TASK DESCRIPTION:
The answer must be an exact copy of every record.

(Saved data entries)

- Opening Delimiter -

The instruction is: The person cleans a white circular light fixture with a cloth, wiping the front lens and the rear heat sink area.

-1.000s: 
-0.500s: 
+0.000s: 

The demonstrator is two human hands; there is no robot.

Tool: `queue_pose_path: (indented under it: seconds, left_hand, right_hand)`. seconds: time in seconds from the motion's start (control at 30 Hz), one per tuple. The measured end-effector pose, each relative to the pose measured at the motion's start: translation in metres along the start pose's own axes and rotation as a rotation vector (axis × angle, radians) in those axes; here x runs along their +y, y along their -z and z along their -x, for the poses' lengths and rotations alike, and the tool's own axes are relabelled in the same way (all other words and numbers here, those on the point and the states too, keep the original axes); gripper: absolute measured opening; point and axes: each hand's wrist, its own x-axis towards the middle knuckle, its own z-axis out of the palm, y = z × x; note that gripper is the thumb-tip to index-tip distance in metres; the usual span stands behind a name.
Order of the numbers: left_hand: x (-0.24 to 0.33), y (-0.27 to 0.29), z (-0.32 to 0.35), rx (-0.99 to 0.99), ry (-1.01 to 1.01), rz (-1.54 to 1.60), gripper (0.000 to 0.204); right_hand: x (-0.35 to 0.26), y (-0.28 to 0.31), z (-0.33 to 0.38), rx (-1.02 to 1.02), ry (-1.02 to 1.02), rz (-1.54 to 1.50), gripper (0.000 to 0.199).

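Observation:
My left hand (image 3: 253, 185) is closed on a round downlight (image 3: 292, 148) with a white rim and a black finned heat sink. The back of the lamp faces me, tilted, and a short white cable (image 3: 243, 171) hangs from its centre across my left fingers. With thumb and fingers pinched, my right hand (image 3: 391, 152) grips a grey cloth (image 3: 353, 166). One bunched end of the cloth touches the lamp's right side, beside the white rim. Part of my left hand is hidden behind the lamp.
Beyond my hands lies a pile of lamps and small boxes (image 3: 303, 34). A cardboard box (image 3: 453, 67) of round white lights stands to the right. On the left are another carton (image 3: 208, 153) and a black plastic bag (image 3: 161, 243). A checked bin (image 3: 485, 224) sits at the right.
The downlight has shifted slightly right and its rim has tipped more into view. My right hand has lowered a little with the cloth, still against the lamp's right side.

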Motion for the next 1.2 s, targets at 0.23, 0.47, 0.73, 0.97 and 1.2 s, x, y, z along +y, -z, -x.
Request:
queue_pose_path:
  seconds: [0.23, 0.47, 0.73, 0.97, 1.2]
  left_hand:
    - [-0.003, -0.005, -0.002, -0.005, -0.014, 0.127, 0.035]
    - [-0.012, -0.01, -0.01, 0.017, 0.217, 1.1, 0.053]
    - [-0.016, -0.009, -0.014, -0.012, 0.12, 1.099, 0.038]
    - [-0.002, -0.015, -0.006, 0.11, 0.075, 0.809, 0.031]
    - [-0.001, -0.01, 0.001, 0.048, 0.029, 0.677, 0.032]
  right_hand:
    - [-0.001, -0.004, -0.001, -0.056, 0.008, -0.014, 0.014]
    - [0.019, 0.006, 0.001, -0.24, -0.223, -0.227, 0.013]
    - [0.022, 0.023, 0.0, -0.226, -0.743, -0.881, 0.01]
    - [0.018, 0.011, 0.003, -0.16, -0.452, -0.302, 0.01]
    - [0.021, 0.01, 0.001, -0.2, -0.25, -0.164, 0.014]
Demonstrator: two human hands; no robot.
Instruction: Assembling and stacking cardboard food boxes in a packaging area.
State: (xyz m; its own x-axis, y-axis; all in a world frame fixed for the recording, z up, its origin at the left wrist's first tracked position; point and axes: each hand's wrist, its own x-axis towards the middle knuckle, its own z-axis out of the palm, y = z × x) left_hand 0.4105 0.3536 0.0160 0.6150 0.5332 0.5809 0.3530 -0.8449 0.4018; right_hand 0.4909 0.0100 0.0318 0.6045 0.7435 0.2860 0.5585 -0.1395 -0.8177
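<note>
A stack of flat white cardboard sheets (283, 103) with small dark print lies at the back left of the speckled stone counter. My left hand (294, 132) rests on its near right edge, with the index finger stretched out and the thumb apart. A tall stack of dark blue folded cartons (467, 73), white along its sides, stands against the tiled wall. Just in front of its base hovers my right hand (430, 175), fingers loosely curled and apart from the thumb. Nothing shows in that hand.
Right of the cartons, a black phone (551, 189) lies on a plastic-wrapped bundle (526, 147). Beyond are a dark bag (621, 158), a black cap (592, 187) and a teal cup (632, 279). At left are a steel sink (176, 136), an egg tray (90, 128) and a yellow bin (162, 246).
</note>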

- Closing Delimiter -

OUTPUT:
The instruction is: The person cleans a white circular light fixture with a cloth, wiping the front lens and the rear heat sink area.

-1.000s: 
-0.500s: 
+0.000s: 

The demonstrator is two human hands; there is no robot.

Tool: `queue_pose_path: (indented under it: seconds, left_hand, right_hand)`. seconds: time in seconds from the motion's start (control at 30 Hz), one per tuple. The measured end-effector pose, each relative to the pose measured at the motion's start: translation in metres along the start pose's own axes and rotation as a rotation vector (axis × angle, radians) in those axes; here x runs along their +y, y along their -z and z along their -x, for the poses' lengths and rotations alike, and the tool's own axes are relabelled in the same way (all other words and numbers here, those on the point and the states too, keep the original axes); gripper: absolute measured opening; point and axes: each hand's wrist, its own x-axis towards the middle knuckle, its own z-axis out of the palm, y = z × x; note that gripper is the thumb-tip to index-tip distance in metres; the usual span stands behind a name.
Order of the numbers: left_hand: x (-0.24 to 0.33), y (-0.27 to 0.29), z (-0.32 to 0.35), rx (-0.99 to 0.99), ry (-1.01 to 1.01), rz (-1.54 to 1.60), gripper (0.000 to 0.204); right_hand: x (-0.35 to 0.26), y (-0.28 to 0.31), z (-0.33 to 0.38), rx (-1.02 to 1.02), ry (-1.02 to 1.02), rz (-1.54 to 1.50), gripper (0.000 to 0.199).

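Observation:
My left hand (image 3: 253, 185) is closed on a round downlight (image 3: 292, 148) with a white rim and a black finned heat sink. The back of the lamp faces me, tilted, and a short white cable (image 3: 243, 171) hangs from its centre across my left fingers. With thumb and fingers pinched, my right hand (image 3: 391, 152) grips a grey cloth (image 3: 353, 166). One bunched end of the cloth touches the lamp's right side, beside the white rim. Part of my left hand is hidden behind the lamp.
Beyond my hands lies a pile of lamps and small boxes (image 3: 303, 34). A cardboard box (image 3: 453, 67) of round white lights stands to the right. On the left are another carton (image 3: 208, 153) and a black plastic bag (image 3: 161, 243). A checked bin (image 3: 485, 224) sits at the right.
The downlight has shifted slightly right and its rim has tipped more into view. My right hand has lowered a little with the cloth, still against the lamp's right side.
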
Motion for the next 1.2 s, targets at 0.23, 0.47, 0.73, 0.97 and 1.2 s, x, y, z along +y, -z, -x.
Request:
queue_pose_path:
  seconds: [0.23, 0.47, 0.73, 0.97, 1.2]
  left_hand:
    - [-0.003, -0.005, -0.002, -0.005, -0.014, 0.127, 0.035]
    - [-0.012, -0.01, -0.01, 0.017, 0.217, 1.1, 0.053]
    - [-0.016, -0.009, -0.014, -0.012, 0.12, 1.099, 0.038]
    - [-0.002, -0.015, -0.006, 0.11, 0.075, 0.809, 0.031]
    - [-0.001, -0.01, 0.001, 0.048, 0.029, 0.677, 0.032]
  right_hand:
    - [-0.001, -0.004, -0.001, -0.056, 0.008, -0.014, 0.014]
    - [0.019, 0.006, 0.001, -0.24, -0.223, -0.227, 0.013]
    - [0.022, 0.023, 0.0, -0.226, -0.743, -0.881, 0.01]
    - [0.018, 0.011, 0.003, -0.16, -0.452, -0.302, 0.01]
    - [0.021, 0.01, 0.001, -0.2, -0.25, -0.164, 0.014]
Demonstrator: two human hands; no robot.
Instruction: Assembling and stacking cardboard food boxes in a packaging area.
State: (xyz m; its own x-axis, y-axis; all in a world frame fixed for the recording, z up, its origin at the left wrist's first tracked position; point and axes: each hand's wrist, its own x-axis towards the middle knuckle, its own z-axis out of the palm, y = z × x) left_hand 0.4105 0.3536 0.0160 0.6150 0.5332 0.5809 0.3530 -0.8449 0.4018; right_hand 0.4909 0.0100 0.0318 0.6045 0.7435 0.2860 0.5585 -0.1395 -0.8177
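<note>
A stack of flat white cardboard sheets (283, 103) with small dark print lies at the back left of the speckled stone counter. My left hand (294, 132) rests on its near right edge, with the index finger stretched out and the thumb apart. A tall stack of dark blue folded cartons (467, 73), white along its sides, stands against the tiled wall. Just in front of its base hovers my right hand (430, 175), fingers loosely curled and apart from the thumb. Nothing shows in that hand.
Right of the cartons, a black phone (551, 189) lies on a plastic-wrapped bundle (526, 147). Beyond are a dark bag (621, 158), a black cap (592, 187) and a teal cup (632, 279). At left are a steel sink (176, 136), an egg tray (90, 128) and a yellow bin (162, 246).
</note>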

The answer given is complete.